Awakening Collective Wisdom: Elevating Super-Resolution Network Generalization through Cooperative Game Theory
摘要
评审与讨论
This paper proposes an erase-and-awaken training strategy to improve the generalization capacity of existing super-resolution algorithms. The strategy treats the neurons within networks as cooperative players and awakens the inhibited filters that hamper the generalization performance via an awakening regularization term. The quantitative and qualitative results show the effectiveness of the proposed strategy.
优点
-
This paper introduces a novel perspective by conceptualizing the neurons in the network as players within a cooperative game. The authors propose an Erase-and-Awaken Training Strategy (EATS), which fosters equitable contributions from all neurons to predictions for improving model’s generalization capacity.
-
The authors establish a theoretical connection between the proposed strategy and the Shapely value in cooperative game theory. This theoretical foundation highlights the efficacy of EATS in promoting equitable contributions from all neurons.
-
The paper conducts extensive experiments and analyses, demonstrating the effectiveness of EATS. These experiments not only validate the theoretical claims but also show the practical effect of the proposed strategy.
缺点
-
The authors are encouraged to provide the computational costs introduced by the proposed training strategy. This addition would help reviewers to assess the practical implications and feasibility of the proposed approach.
-
The ablation studies about the impact of varying layer ratios involved in EATS make me confused. I'm uncertain about how the authors divided the involved layers. Was it through random sampling, division from shallow to deep layers, or perhaps another approach? If the division was from shallow to deep, please explain why more deep layers involved results in better performance.
问题
Please see the weaknesses.
Computational costs incurred by our EATS
The two forward propagations in our training paradigm marginally increase training times, approximately by 1.4 times compared to the corresponding original networks. This increment is deemed acceptable, especially considering the significant improvement in generalization capability. Additionally, it's important to highlight that our training paradigm is exclusively applied during the training process and does not impose any additional computational burden during the inference phase. We have added the discussion in the Section C of Appendix.

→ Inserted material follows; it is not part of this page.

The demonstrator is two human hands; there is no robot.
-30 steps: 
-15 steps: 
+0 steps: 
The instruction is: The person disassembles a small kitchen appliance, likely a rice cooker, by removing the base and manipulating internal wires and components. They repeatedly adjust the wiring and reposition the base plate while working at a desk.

Clarification about ablation studies about the impact of varying layer ratios involved in EATS
Thank you for bringing up this concern. The involved layers in our proposed EATS are randomly sampled in advance before the training process. Subsequently, the EATS is applied to the selected layers. The experimental results consistently demonstrate that involving more layers leads to better generalization performance. This aligns with our objective of awakening a greater number of neurons and promoting equitable contributions across all neurons.
This paper attempts to awaken the suppressed filters that hinder the generalization performance for improving the generalization ability of super-resolution algorithms. To this end, the authors propose an erase-and-awaken training strategy grounded on the cooperative game theory to equitable contributions among all neurons for predictions.
优点
- The authors propose a novel perspective of utilizing the cooperative game theory to improve the generalization of super-resolution algorithms.
- The proposed erase-and-awaken training strategy is general and feasible to existing SR approaches due to its simple but effective implementation through a regularization term.
- The authors present theoretical evidence for the effectiveness of EATS in prompting equitable contributions from all neurons.
- Through diverse analyses, including feature visualization, channel salience maps, and channel correlations, this paper effectively demonstrates the effectiveness of the proposed strategy. The comprehensive experiments and analyses support the paper’s claims and facilitate understanding of the method.
缺点
- In Figure 1, the authors claim the proposed strategy alleviates the co-adaption phenomenon and achieve consistent channel response distribution. Can the dropout operation achieve the similar effect as the proposed strategy?
- The authors have performed the ablation studies about the ratio of layers involved in EATS, indicating that the increased involvement of layers leads to better generalization. How does the number of filters involved in each training iteration affect the generalization performance?
问题
Please see the Weaknesses.
About dropout operation
The conclusions draw from the previous work [1] indicates that employing dropout only at the last convolutional layer improves generalization performance, while even causing drop in performance at other layers.
Therefore, we conducted a statistical analysis of channel responses in the and last output layers of SRResNet, SRResNet with dropout, and SRResNet-EATS (all trained on the Five5K dataset) across 100 randomly sampled unseen images.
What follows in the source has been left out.